We joke that our passion for food and cooking means we likely have some unique kitchen gadgets in our RV. Today we are excited to share one of our popular plant based recipes with you.
These flavorful Soy Curl Street Tacos were a hit with our family a few weeks back, and we’ve been talking about them ever since. It is simple to make and super flavorful!
Whether you RV or tent camp, this recipe is sure to be a favorite for years to come.
Soy Curls are a whole soy product that are rehydrated prior to cooking. We use that rehydration time to allow the soy curls to absorb all the flavors of the marinade. This method yields flavorful and tender pieces of soy for your taco filling. Marinade can be made up to 24 hours in advance.
Soy Curl Street Tacos
1 8oz bag of soy curls (we use Butler Soy Curls)
2 teaspoons ground cumin
1 teaspoon chili powder
½ teaspoon coriander
¼ teaspoon oregano
2-3 cloves garlic, minced
½ cup lime juice
¼ cup cilantro stems
6 tablespoons Bragg’s Liquid aminos or soy sauce
1 tablespoon sugar
- Stir marinade ingredients together.
- Place soy curls in a shallow dish and pour marinade over soy curls.
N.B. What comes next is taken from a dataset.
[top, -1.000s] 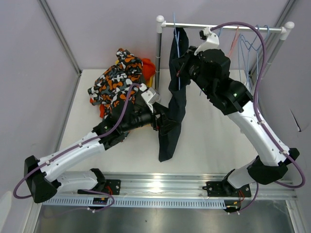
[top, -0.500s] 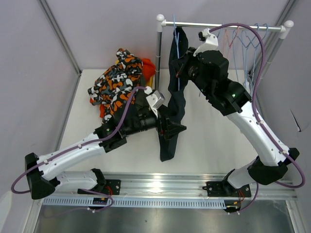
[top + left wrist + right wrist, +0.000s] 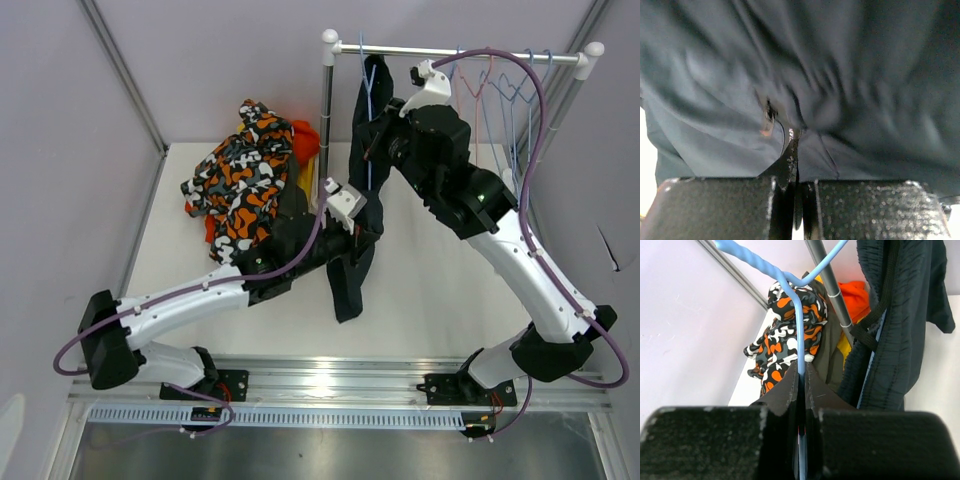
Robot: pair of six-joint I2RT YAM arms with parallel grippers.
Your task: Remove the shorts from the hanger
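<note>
Now, left pincer [image 3: 794, 160] pinching the navy shorts [image 3: 348, 285], draped on the blue hanger [image 3: 798, 325] at the rail [image 3: 395, 50]; right pincer [image 3: 801, 390] clamps that hanger. Best to pull down and away, steadily.

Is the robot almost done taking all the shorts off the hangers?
Nearly. Done: the camouflage shorts and orange-red shorts lie piled on the table, and empty hangers hang on the rail. In hand: the left gripper pinches the dark navy shorts while the right gripper clamps their blue hanger. Left: pulling that pair free.
</note>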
- Add water to cover (about 2 1/2 cups).
- Let stand to rehydrate for about 10 minutes.
- Preheat pan or griddle and add rehydrated soy curls, reserve the marinade.
- Cook, browning and spooning marinade on throughout cooking to deglaze, until soy curls are browned, and marinade is evaporated.
- Steam corn tortilla over the soy curls – you can place them between a folded dish towel to keep them warm and pliable.
- In warmed tortilla add soy curl filling, pickled onions (recipe below), guacamole, and cilantro. Enjoy with an Inspired Margarita (recipe below).
Small Red Onion
½ teaspoons Coarse Sea Salt or Kosher Salt
- Thinly slice the onion and rinse with cold tap water.
- Salt liberally and place in container.
- Add lime juice to cover onions.
- Refrigerate until ready to use (up to 24 hours)
We use a Molcajete but you can use a bowl and a fork/potato masher to mash the avocado to your desired texture.
3-4 ripe avocados
1-2 teaspoons lime juice
- Cut avocados and remove pit.
- Mash 2 or 3 avocados until creamy.
- Cut 3rd or 4th avocado into chunks.
- Add lime juice and salt liberally to taste.
- Stir lime juice, salt and avocado chunks gently into mashed avocado.
- Refrigerate until ready to serve.
Add Ice to a shaker.
½ oz lime juice
1 oz lemon juice
1 ½ oz simple syrup
1 ½ oz silver tequila (we like El Jimador)
½ oz triple sec
Shake and strain over fresh ice into a salt rimmed (optional) cocktail glass.